WORK TO COMPLETE – What lines in the following entries hold the word "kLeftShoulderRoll"? Copy each one.

RECORDS PROVIDED –
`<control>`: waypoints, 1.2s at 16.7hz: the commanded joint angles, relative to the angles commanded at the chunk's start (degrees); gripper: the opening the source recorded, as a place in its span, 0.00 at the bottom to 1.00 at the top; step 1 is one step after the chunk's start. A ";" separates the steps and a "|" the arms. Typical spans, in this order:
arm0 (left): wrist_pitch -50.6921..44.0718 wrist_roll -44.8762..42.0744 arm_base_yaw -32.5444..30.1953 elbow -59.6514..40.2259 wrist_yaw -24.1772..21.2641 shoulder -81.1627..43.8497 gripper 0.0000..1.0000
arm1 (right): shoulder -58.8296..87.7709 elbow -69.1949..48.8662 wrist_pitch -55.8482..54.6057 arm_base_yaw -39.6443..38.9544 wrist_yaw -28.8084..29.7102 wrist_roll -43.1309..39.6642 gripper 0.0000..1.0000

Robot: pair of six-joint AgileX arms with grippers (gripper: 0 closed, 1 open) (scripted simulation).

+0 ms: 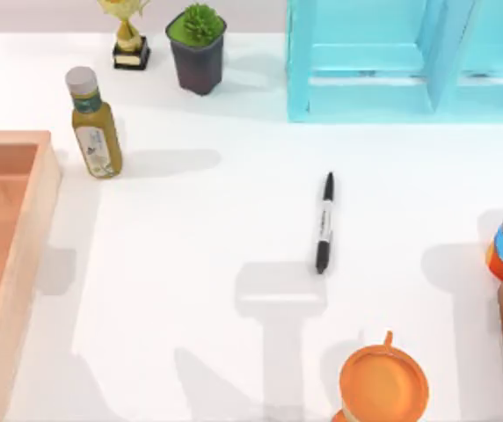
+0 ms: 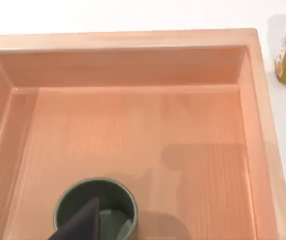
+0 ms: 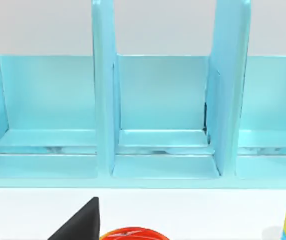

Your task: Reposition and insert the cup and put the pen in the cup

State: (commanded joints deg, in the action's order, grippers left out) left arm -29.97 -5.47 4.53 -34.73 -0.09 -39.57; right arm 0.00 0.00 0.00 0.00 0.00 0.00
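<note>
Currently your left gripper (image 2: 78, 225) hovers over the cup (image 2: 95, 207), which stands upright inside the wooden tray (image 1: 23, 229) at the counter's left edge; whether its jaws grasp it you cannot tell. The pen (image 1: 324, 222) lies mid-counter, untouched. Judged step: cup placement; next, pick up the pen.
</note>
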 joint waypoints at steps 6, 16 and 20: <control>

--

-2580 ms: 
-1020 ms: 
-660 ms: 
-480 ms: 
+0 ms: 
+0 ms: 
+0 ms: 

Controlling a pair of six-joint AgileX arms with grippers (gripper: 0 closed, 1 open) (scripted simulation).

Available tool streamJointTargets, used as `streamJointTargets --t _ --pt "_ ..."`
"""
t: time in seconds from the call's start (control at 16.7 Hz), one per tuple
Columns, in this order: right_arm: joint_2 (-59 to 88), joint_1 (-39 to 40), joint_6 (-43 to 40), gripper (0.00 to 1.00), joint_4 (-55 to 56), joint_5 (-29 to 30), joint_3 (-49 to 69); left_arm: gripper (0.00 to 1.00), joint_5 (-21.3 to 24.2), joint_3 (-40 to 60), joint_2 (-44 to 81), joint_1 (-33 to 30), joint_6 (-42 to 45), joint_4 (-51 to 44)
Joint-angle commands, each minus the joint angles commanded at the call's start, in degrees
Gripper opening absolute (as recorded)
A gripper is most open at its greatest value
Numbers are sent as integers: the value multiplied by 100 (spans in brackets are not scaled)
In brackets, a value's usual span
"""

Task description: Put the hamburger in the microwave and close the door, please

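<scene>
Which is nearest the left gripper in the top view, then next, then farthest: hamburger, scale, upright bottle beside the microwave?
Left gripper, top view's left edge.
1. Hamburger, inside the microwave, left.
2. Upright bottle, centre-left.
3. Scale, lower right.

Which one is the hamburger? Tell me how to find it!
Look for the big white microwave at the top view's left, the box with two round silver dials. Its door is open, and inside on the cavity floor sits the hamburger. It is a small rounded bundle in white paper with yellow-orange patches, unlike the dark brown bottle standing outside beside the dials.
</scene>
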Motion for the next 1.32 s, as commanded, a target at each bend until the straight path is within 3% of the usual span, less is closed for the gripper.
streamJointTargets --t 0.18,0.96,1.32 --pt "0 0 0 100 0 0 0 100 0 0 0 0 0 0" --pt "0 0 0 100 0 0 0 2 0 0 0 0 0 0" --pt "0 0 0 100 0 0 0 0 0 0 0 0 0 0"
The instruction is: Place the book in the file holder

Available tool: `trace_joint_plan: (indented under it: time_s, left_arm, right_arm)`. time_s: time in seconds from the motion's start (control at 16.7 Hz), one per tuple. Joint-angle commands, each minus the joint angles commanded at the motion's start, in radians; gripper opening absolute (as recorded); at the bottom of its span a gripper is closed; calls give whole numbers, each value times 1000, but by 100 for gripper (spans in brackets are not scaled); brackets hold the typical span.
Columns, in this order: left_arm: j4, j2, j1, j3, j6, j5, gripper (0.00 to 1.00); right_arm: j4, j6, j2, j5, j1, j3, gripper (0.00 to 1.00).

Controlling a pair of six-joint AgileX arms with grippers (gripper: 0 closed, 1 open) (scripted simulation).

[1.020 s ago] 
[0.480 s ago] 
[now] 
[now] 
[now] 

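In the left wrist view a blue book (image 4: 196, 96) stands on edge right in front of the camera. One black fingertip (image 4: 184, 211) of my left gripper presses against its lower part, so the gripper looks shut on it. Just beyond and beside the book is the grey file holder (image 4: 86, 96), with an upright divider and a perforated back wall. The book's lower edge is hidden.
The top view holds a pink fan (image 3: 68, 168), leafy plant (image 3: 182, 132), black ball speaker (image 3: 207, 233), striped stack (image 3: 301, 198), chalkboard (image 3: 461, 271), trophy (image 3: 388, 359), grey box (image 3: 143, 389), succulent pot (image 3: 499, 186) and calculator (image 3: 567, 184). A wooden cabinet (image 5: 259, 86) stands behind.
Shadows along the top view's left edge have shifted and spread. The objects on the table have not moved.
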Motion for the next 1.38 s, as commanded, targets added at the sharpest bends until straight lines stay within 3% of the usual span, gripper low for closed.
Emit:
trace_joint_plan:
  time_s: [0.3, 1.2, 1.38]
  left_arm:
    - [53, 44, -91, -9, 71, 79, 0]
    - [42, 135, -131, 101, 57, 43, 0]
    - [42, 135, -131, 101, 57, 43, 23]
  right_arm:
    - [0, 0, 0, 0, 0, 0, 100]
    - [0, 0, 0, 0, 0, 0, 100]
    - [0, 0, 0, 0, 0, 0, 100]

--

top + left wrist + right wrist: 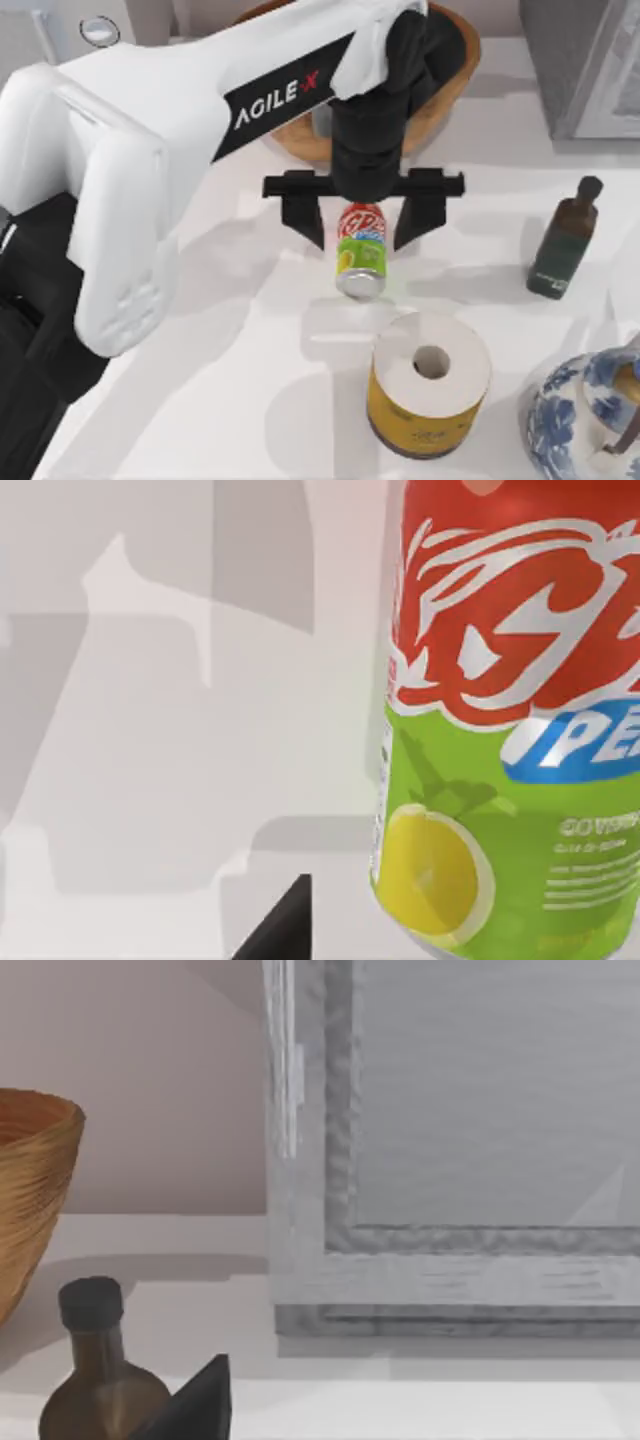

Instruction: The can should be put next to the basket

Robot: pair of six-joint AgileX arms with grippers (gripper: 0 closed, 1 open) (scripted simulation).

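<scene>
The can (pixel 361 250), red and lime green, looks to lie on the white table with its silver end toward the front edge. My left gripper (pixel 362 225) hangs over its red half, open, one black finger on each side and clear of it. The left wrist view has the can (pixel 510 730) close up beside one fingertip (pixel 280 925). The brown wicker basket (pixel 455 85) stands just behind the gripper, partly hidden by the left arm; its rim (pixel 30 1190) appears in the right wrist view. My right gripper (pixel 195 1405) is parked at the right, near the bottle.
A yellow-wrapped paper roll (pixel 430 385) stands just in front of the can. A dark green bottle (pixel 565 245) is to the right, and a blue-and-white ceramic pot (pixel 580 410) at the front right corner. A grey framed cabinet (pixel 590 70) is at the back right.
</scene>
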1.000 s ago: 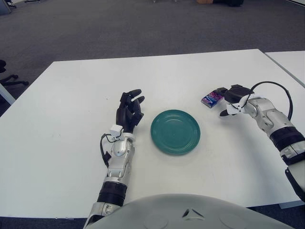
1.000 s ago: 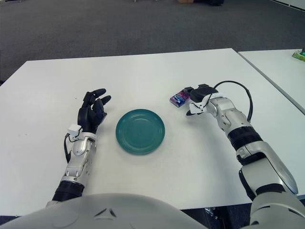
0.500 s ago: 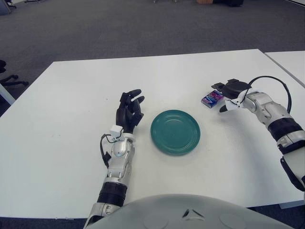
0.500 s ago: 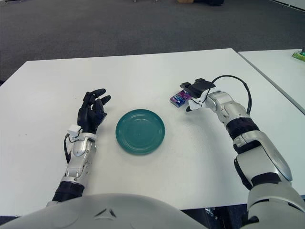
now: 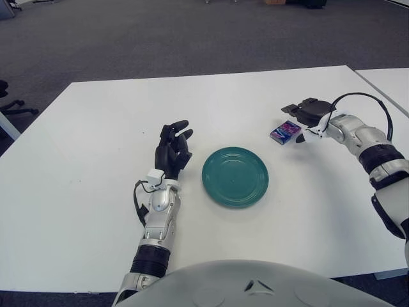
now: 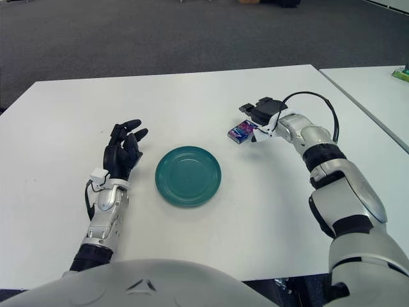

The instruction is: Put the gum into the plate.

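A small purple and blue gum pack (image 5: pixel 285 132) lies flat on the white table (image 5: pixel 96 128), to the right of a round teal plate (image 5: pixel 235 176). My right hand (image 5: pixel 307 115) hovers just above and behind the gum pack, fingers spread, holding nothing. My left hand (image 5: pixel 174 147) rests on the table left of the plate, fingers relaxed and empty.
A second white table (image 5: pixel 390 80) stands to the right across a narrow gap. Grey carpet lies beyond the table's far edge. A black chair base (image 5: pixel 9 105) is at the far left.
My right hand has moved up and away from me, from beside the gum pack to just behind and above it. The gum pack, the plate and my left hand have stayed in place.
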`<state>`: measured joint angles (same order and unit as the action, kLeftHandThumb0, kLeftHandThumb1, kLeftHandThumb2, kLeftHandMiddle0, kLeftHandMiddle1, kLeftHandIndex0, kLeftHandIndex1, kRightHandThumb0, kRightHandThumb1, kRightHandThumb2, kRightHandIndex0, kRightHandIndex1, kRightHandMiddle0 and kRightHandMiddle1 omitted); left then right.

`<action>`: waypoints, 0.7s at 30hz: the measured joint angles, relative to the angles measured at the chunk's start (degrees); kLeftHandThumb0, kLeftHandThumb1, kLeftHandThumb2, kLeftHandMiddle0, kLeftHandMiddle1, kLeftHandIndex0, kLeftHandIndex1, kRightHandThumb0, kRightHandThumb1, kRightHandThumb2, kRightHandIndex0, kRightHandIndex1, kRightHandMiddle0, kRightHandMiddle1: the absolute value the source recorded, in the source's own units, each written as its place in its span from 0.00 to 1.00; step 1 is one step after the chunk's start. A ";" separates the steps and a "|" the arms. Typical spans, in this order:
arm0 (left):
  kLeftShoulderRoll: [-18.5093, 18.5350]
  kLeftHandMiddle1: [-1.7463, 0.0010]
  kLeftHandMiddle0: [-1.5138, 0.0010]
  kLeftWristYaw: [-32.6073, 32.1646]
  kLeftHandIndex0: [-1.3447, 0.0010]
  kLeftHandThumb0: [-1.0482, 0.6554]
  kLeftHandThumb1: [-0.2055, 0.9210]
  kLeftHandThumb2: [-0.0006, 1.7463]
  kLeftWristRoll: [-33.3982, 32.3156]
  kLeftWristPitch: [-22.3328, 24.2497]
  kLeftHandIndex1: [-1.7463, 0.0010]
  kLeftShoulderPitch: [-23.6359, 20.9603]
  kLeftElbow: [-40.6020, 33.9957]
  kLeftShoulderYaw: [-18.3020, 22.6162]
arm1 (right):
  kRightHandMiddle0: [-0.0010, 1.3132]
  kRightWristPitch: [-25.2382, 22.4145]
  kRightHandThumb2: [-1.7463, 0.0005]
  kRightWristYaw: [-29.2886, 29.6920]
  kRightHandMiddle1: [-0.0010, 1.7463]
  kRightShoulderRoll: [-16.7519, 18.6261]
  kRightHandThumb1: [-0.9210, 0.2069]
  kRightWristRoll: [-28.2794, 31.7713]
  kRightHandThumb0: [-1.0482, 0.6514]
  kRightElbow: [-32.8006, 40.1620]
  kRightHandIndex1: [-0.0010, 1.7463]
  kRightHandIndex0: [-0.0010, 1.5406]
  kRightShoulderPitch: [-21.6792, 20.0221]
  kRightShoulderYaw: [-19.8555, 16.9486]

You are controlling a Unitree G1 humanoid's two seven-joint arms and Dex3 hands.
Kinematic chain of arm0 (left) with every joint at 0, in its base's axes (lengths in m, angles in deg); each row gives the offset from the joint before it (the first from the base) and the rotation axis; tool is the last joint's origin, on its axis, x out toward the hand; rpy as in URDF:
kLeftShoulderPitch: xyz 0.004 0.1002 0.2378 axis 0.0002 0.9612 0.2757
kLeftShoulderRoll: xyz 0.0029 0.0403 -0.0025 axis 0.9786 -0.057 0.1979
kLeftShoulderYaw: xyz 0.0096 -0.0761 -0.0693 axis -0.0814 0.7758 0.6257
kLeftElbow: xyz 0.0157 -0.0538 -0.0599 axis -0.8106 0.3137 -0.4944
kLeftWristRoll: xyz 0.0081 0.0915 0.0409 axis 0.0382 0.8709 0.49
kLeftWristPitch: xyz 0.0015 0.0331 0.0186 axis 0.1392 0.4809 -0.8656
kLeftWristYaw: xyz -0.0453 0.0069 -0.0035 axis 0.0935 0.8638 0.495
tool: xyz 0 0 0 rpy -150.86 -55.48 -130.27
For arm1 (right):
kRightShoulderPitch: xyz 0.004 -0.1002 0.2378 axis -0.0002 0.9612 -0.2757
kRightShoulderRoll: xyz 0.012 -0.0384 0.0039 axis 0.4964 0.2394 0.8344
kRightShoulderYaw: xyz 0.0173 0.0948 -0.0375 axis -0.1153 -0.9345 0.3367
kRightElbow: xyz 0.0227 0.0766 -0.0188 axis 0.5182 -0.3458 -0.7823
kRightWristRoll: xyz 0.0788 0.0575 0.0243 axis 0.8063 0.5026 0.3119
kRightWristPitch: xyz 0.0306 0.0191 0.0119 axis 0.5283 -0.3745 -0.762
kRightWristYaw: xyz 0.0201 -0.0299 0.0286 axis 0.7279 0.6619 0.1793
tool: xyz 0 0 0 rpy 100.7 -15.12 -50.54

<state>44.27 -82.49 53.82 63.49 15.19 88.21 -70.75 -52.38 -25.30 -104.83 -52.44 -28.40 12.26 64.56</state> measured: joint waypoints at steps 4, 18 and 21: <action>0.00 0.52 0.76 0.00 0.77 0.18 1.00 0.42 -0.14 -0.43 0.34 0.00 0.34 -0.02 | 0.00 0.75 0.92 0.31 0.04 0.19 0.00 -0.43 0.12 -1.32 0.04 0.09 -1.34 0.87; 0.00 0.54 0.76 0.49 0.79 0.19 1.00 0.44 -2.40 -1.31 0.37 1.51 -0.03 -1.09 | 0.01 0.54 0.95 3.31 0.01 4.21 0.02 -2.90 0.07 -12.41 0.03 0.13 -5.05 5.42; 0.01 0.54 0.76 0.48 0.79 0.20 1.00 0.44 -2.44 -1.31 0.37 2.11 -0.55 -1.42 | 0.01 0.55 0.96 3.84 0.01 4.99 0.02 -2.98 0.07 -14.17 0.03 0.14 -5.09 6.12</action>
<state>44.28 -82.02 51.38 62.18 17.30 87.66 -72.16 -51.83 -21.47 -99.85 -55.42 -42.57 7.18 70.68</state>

WRITTEN REPLY –
  kLeftShoulderRoll: [-18.5093, 18.5350]
kLeftShoulderRoll: xyz 0.0029 0.0403 -0.0025 axis 0.9786 -0.057 0.1979

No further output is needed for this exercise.